自業自得というか、自分からしたことなので仕方ない部分もあるのですが、ちょっと気味の悪い出来事について。
2018年に行った神保町の古本まつりでかなり古い『マガジン』がまとめて売られていて、完全に捨て値だったのでその場で買ったのがきっかけです。
確か10冊で500円とかだったかな、利益を出すのではなくて保管スペースを空けたいので売るという印象がありました。
勢いで買ったはいいもののさすがに雑誌10冊は結構重くて、持ち帰るのになかなか苦労したのを覚えています。
買った本やゲームを積んでしまうことが多々あるのですが、その時は珍しくすぐに読み始めました。
漫画そのものも面白いのですが、当時の広告とかを見るのがそれ以上に面白かったです。
そういえばあの頃こんな商品あったなとか、この広告に出てる女優今どうしてるんだろ、とか。
それで、確か三冊目だったと思います。1995年4月26日、第19号だったのを覚えています。
それまでと同じように頭からだらだら読んでいたところ、『はじめの一歩』の3ページ目辺りでふと目が留まりました。
隅にかすれた黒いボールペンで書き込みがされていて、それをたまたま見つけた形です。
書かれていたのは『03の何某の何某』、東京の市外局番付きの電話番号でした。
雑誌は中古だったので落書き自体はあってもおかしくないですが、なんでこんなところに電話番号が書かれているのかは分かりませんでした。
この不気味さにちょっと興味を持ってしまったのが良くなかったのだと思います。
古雑誌を読んで暇を潰していたくらいなので時間は余るほどあり、軽い気持ちでスマホを手に取りました。
古雑誌に落書きされた番号が今はどこへ繋がるのだろうか、それを知りたかった記憶があります。
とりあえず掛けてみて、もし繋がったら「間違えました」と言って切ろう、とか考えてました。完全に迷惑電話です。
知らない番号を押すときに感じる若干の緊張感を覚えつつ、落書きされていた番号を入れて発信しました。
すぐに呼び出し音が聞こえてきました。ということは、今もこの電話番号は使われているみたいです。
三回ほどコールした後唐突に音が途切れて、それから……。
「あなたの助けが必要です」
という、明らかに合成音声というか機械音声というか、抑揚のない声が聞こえてきました。
どういうこと? と戸惑っていると、さらに続けて「あなたの助けが必要です」という声が。
最初と少し声色が異なり、やや高く、かつゆっくりになっていたように思います。
その後も五秒くらいの間を開けて「あなたの助けが必要です」という合成音声が聞こえてきます。
成人男性のもの、子供のもの、おばあさんのようなもの。どれもことごとく抑揚がなく、ただただ不気味です。
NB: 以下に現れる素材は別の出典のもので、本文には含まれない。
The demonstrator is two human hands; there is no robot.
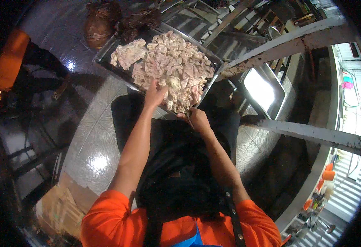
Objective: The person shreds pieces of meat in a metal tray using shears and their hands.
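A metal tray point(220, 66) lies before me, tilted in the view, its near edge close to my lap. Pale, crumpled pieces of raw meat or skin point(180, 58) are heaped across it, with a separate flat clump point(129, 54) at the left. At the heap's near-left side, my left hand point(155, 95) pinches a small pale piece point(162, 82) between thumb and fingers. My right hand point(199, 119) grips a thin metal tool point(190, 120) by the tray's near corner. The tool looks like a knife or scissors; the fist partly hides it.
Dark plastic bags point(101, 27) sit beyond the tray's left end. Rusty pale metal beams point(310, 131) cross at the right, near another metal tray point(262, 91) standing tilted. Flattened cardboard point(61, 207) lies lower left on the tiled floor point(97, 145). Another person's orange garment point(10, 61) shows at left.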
電話を切っていいのか分からずただ聞き続けていると、また五秒ほど間を開けて。
「あなたの助けが必要です」
それまでとは大きく違う、人間のものに近い抑揚のはっきりした声が聞こえてきました。
私はそこで怖くなって反射的に電話を切ってしまい、しばらく怖くてスマホを遠ざけるほどでした。
間を置いて様子を見てみましたが、特に変わったところはありません。声が聞こえただけなので当然ではあるのですが……。
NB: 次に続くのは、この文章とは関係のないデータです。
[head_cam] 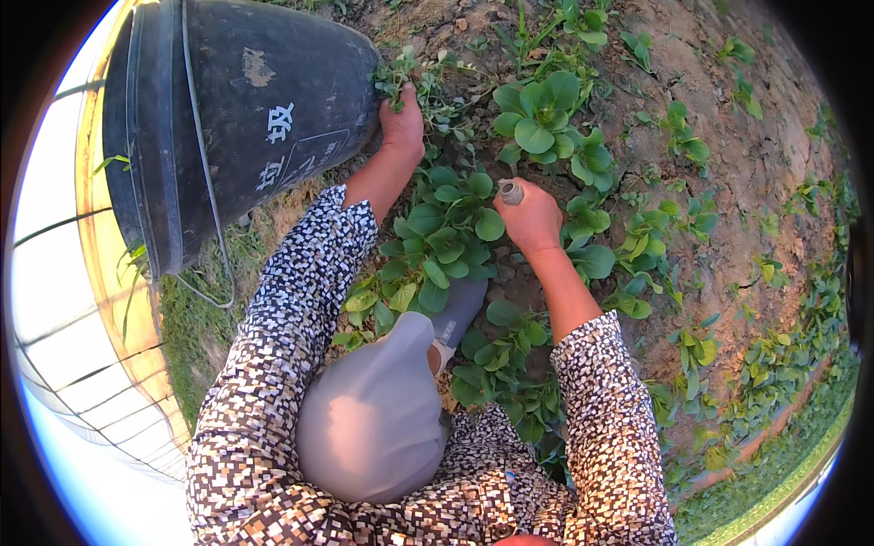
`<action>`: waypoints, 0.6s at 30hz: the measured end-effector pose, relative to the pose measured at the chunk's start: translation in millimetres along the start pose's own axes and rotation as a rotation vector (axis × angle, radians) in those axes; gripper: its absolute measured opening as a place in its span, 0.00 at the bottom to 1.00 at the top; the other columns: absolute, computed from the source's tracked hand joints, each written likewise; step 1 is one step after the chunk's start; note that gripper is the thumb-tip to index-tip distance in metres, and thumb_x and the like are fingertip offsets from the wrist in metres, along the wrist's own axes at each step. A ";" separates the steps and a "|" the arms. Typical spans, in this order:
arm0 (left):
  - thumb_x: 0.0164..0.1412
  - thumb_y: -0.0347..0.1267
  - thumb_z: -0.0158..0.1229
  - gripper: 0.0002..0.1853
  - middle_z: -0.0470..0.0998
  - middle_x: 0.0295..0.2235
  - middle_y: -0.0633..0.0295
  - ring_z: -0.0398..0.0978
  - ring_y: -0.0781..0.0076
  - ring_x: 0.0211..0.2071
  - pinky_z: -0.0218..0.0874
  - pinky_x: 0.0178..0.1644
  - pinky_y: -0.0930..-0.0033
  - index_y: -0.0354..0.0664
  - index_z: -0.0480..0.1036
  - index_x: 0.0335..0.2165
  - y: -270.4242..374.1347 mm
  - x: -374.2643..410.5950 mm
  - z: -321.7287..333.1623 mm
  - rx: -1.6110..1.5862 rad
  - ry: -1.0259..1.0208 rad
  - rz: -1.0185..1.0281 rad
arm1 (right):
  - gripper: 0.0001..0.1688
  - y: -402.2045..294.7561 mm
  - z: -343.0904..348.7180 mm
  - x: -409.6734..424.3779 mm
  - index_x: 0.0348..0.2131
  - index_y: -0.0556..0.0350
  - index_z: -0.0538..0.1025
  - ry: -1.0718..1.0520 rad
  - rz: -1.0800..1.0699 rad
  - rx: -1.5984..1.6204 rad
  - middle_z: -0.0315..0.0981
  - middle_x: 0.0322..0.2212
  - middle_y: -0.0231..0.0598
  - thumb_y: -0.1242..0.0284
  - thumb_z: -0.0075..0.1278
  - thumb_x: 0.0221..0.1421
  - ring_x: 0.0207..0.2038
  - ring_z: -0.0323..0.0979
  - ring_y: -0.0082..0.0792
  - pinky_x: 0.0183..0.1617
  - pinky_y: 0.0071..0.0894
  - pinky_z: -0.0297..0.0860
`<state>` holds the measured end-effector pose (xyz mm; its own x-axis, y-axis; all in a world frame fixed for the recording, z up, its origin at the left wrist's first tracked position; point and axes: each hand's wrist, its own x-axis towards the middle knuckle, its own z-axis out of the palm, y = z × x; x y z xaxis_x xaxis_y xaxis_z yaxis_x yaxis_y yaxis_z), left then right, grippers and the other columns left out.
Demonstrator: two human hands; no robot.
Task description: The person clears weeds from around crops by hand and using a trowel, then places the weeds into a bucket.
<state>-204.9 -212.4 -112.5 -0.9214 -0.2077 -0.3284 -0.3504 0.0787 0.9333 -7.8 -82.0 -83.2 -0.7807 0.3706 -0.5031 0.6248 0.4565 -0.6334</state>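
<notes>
My left hand (403,126) holds a bunch of small-leaved weeds (397,76) beside the base of a black plastic bucket (287,89). Round the wooden handle (510,192) of a hand tool my right hand (536,217) is closed. The handle's end points up at me, and the tool's head is mostly hidden below, by the soil. Between my hands grows a clump of broad-leaved green seedlings (444,232). Another leafy plant (539,119) stands just beyond my right hand.
The bucket lies tipped on its side, with its wire handle (198,136) hanging down and white writing on its wall. Cracked soil (724,157) with scattered seedlings stretches to the right. My grey-covered knee (369,409) and shoe (464,307) are among the plants. Grid-lined sheeting (75,327) rises at left.
</notes>
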 end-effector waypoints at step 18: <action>0.53 0.34 0.61 0.14 0.79 0.38 0.48 0.78 0.50 0.41 0.68 0.44 0.52 0.40 0.72 0.38 8.9 5.4 26.5 1.180 -0.588 0.496 | 0.13 28.7 -2.2 -25.7 0.31 0.54 0.79 -0.022 0.041 0.200 0.77 0.24 0.42 0.64 0.57 0.48 0.28 0.76 0.41 0.36 0.35 0.70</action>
<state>-217.5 -187.0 -109.8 -0.8206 0.4914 -0.2916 0.3647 0.8433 0.3949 30.3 -76.6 -87.2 -0.7563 0.3663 -0.5421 0.6440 0.2706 -0.7156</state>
ネットで電話番号を調べてみましたが、どうも知らない不動産会社が使っていた番号のようでした。
その会社はかなり前に倒産しており、電話も繋がらないはずです。
あの時なぜ電話がつながり、「あなたの助けが必要です」と言っていたのか、何から何までさっぱり分かりません。
もう一度電話をかけてみようかとも考えましたが、あの時の声を思い出すとどうにも指が動きません。
今は、もうこのまま忘れてしまうのが一番いい。そう思っています。